Could we be in for an Isaac Asimov-inspired future? How about a sci-fi present? Different service robots designed for specific tasks are now on the market for professional and domestic applications – the Roomba, the da Vinci and so on.

IFR’s Litzenberger believes that professional service robots will move into almost all factories as logistics systems to transport goods and people; as devices for inspection and maintenance to secure operation and productivity of expensive equipment; as security systems to assist human guards; and as cleaning systems.

And we can’t forget the parallel drawn by some who liken the impact of service robots to that of the personal computer. Initial sales are already increasing significantly, according to IFR, which estimates that up to 2013, about 20,000 new professional service robots will be sold on average per year and that about 3 million to 3.5 million units of domestic, personal service robots will be sold.

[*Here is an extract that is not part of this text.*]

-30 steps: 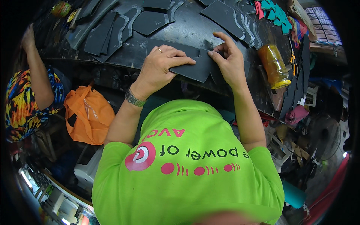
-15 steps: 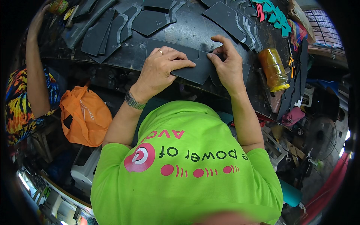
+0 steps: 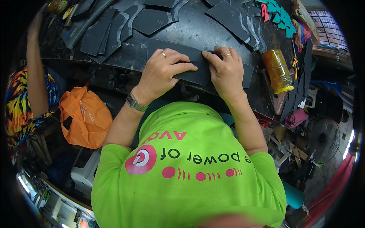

Two key drivers pushing the rise in service robots are an aging population and a shrinking workforce, opening up opportunities both at work and at home. Generally speaking, professional service robotics is expected to serve as a workforce multiplier for increased economic growth, while domestic service robotics is expected to enable sustained personal autonomy by meeting health care needs, among others.

Despite the huge number of potential customers and users, only a few companies so far have ventured into the personal- and domestic-use segment of the robotics market. But development of such robots can be motivated by a compelling application at a competitive price, Litzenberger insists. One example is the Roomba; the latest model sells at a starting price of $300. As of 2011, iRobot sold more than 6 million home robots worldwide – including its Roomba, Scooba, Verro and Looj – and numbers are expected to double within the next four years.

“I do expect that, within the next decades, more and more service robots will be applied not to replace, but to assist, the human in its daily work,” Fischer said. “This could be especially relevant within the elderly care sector, where the robot could assist the care personnel by taking over routine tasks such as bringing the laundry to the washing machine or serving water for drinking to the elderly people.”